● What to do
Print out the records precisely, keeping each line identical to its source.

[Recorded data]
=-=-=
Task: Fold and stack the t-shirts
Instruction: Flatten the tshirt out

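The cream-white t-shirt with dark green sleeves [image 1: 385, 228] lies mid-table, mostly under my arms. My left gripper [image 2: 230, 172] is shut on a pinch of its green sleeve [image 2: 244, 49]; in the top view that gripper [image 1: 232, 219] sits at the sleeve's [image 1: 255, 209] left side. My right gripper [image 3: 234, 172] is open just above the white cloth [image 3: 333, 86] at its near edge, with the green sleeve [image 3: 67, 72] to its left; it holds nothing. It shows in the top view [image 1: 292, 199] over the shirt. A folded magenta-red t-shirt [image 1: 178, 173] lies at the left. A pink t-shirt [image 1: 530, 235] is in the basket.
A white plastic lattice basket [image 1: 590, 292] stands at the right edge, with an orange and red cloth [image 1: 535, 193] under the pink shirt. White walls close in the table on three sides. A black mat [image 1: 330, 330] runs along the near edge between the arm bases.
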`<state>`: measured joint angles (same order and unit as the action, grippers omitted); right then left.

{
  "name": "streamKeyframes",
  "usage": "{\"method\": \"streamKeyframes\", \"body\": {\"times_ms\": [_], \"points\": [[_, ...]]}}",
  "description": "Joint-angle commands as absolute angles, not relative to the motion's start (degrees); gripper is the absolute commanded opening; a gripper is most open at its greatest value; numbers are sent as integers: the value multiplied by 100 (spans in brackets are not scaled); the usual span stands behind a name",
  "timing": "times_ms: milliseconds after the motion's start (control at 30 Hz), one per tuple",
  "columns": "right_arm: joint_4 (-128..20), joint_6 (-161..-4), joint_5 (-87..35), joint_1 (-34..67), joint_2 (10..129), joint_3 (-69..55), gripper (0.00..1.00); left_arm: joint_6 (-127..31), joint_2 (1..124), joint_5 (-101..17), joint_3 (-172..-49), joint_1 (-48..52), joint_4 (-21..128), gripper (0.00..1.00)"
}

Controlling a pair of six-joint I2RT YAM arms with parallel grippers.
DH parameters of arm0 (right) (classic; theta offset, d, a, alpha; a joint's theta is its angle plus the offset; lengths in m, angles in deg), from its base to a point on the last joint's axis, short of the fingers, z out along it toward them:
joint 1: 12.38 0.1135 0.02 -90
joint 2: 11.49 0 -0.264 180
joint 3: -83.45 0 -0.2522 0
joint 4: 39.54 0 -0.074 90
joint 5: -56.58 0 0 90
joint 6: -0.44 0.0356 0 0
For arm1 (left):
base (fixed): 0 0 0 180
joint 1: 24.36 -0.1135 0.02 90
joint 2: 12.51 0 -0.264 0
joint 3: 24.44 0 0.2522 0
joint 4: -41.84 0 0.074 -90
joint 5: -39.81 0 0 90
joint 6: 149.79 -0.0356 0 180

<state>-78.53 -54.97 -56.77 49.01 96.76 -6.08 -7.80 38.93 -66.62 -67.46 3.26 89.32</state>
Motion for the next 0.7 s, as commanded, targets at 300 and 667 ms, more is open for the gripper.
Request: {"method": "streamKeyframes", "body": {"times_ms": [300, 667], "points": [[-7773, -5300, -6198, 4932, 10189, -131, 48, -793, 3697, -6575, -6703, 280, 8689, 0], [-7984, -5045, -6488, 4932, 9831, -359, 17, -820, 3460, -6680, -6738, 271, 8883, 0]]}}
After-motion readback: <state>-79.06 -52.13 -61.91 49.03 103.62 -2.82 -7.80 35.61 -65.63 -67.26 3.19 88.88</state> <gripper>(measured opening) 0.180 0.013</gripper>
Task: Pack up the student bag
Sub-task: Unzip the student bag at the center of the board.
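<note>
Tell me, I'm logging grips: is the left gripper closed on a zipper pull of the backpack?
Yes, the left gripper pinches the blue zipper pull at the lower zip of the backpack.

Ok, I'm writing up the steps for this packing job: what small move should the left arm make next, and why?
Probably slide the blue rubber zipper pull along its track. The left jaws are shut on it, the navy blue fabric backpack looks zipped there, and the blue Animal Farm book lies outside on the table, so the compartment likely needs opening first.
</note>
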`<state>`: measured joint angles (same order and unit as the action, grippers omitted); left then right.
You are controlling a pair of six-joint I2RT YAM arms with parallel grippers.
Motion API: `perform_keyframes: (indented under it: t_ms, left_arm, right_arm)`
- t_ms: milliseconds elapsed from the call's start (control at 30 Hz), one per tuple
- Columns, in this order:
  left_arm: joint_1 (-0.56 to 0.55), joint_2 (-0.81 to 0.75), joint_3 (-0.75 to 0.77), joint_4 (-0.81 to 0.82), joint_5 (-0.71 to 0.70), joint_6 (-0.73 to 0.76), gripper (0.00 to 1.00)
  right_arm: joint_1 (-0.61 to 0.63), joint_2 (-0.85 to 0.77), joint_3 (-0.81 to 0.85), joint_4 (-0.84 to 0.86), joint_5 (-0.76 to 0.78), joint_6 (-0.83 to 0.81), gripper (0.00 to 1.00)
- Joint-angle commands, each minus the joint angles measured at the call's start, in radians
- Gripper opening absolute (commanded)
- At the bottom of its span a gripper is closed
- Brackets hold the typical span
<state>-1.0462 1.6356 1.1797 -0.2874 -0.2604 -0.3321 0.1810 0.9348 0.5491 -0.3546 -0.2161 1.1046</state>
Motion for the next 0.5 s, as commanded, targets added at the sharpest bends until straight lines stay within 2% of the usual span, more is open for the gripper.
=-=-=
● Task result
Task: Fold and stack the t-shirts
Instruction: Flatten the tshirt out

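The cream-white t-shirt with dark green sleeves [image 1: 385, 228] lies mid-table, mostly under my arms. My left gripper [image 2: 230, 172] is shut on a pinch of its green sleeve [image 2: 244, 49]; in the top view that gripper [image 1: 232, 219] sits at the sleeve's [image 1: 255, 209] left side. My right gripper [image 3: 234, 172] is open just above the white cloth [image 3: 333, 86] at its near edge, with the green sleeve [image 3: 67, 72] to its left; it holds nothing. It shows in the top view [image 1: 292, 199] over the shirt. A folded magenta-red t-shirt [image 1: 178, 173] lies at the left. A pink t-shirt [image 1: 530, 235] is in the basket.
A white plastic lattice basket [image 1: 590, 292] stands at the right edge, with an orange and red cloth [image 1: 535, 193] under the pink shirt. White walls close in the table on three sides. A black mat [image 1: 330, 330] runs along the near edge between the arm bases.
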`<state>`: measured joint angles (same order and unit as the action, grippers omitted); right then left.

{
  "name": "streamKeyframes",
  "usage": "{\"method\": \"streamKeyframes\", \"body\": {\"times_ms\": [_], \"points\": [[_, ...]]}}",
  "description": "Joint-angle commands as absolute angles, not relative to the motion's start (degrees); gripper is the absolute commanded opening; a gripper is most open at its greatest value; numbers are sent as integers: the value multiplied by 100 (spans in brackets are not scaled); the usual span stands behind a name",
  "timing": "times_ms: milliseconds after the motion's start (control at 30 Hz), one per tuple",
  "columns": "right_arm: joint_4 (-128..20), joint_6 (-161..-4), joint_5 (-87..35), joint_1 (-34..67), joint_2 (10..129), joint_3 (-69..55), gripper (0.00..1.00); left_arm: joint_6 (-127..31), joint_2 (1..124), joint_5 (-101..17), joint_3 (-172..-49), joint_1 (-48..52), joint_4 (-21..128), gripper (0.00..1.00)"
}

Controlling a pair of six-joint I2RT YAM arms with parallel grippers.
DH parameters of arm0 (right) (classic; theta offset, d, a, alpha; a joint's theta is its angle plus the offset; lengths in m, angles in deg), from its base to a point on the last joint's axis, short of the fingers, z out along it toward them:
joint 1: 12.38 0.1135 0.02 -90
joint 2: 11.49 0 -0.264 180
joint 3: -83.45 0 -0.2522 0
joint 4: 39.54 0 -0.074 90
joint 5: -56.58 0 0 90
joint 6: -0.44 0.0356 0 0
For arm1 (left):
base (fixed): 0 0 0 180
joint 1: 24.36 -0.1135 0.02 90
joint 2: 12.51 0 -0.264 0
joint 3: 24.44 0 0.2522 0
joint 4: -41.84 0 0.074 -90
joint 5: -39.81 0 0 90
joint 6: 149.79 -0.0356 0 180

<state>-78.53 -54.97 -56.77 49.01 96.76 -6.08 -7.80 38.93 -66.62 -67.46 3.26 89.32</state>
Motion for the next 0.7 s, as commanded, targets at 300 and 667 ms, more is open for the gripper.
Request: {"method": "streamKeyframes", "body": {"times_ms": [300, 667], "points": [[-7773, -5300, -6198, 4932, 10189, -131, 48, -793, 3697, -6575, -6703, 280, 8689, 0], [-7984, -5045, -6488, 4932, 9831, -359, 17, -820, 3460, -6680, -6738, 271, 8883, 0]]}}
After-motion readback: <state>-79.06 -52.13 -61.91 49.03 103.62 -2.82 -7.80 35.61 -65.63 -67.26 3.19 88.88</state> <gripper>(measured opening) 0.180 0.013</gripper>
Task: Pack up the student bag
Sub-task: Unzip the student bag at the center of the board.
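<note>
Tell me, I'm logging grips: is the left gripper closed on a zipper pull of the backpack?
Yes, the left gripper pinches the blue zipper pull at the lower zip of the backpack.

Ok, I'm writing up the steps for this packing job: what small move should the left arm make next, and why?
Probably slide the blue rubber zipper pull along its track. The left jaws are shut on it, the navy blue fabric backpack looks zipped there, and the blue Animal Farm book lies outside on the table, so the compartment likely needs opening first.
</note>
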`<state>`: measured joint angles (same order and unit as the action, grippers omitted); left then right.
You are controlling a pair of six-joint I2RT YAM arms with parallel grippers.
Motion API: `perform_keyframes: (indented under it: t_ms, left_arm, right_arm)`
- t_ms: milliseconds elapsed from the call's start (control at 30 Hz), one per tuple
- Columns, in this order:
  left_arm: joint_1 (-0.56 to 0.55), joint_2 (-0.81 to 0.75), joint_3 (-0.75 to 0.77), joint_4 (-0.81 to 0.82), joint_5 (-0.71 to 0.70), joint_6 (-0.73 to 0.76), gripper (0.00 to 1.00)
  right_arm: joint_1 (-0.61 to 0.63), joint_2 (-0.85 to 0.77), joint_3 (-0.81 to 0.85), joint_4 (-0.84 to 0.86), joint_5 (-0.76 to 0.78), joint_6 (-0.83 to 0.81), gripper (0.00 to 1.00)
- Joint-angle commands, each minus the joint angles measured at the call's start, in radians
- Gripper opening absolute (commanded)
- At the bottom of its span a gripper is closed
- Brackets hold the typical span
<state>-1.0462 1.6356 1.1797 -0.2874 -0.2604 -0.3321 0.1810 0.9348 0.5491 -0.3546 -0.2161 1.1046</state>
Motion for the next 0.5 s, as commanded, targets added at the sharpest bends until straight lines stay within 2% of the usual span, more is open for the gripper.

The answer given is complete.